Entspannt und ausgestreckt auf den Rücken legen, die Hände sind auf dem Bauch. Hol tief durch die Nase Luft und atme langsam, lang und gleichmäßig ein. Zieh die Luft dabei bewusst tief in dich hinein, bis sich die Bauchdecke wölbt. Zähle dabei innerlich langsam bis vier oder fünf, je nachdem, wie lange du es schaffst. Jetzt atme langsam und gleichmäßig durch die Nase aus. Zähle dabei zwei Schläge mehr als bei der Einatmung.
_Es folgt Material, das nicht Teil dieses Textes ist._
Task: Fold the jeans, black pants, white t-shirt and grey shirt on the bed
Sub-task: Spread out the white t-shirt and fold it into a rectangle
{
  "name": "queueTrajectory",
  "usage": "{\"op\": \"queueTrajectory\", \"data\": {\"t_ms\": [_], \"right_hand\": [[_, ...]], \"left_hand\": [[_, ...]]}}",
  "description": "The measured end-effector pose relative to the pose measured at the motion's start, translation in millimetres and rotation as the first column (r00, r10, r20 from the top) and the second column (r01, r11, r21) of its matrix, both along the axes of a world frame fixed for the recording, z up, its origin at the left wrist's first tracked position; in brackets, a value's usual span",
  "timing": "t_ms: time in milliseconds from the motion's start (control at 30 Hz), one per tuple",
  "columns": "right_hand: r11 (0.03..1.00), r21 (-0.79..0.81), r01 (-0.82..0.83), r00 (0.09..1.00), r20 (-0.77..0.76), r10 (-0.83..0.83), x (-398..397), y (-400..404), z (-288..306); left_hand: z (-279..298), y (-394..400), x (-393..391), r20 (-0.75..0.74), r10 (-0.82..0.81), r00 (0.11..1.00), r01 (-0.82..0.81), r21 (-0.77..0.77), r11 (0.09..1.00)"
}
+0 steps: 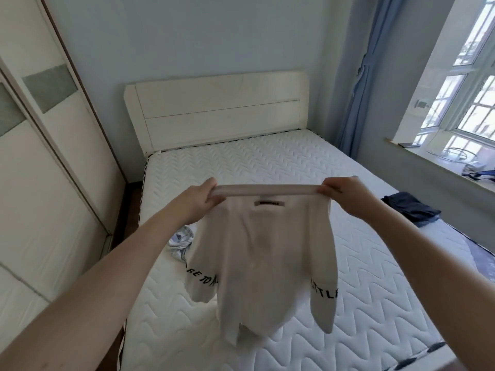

Wichtig ist, dass die Atmung nie ruck- oder stoßartig ist, auf den gleichmäßigen Fluss kommt es an, und dass die Ausatmung länger ist als die Einatmung. Deshalb nur so lange ein- und ausatmen, wie es für dich leicht geht. Mit etwas Übung kannst du die Länge der Intervalle bald steigern. Atmung drei bis fünf Minuten durchführen oder bis du einschläfst.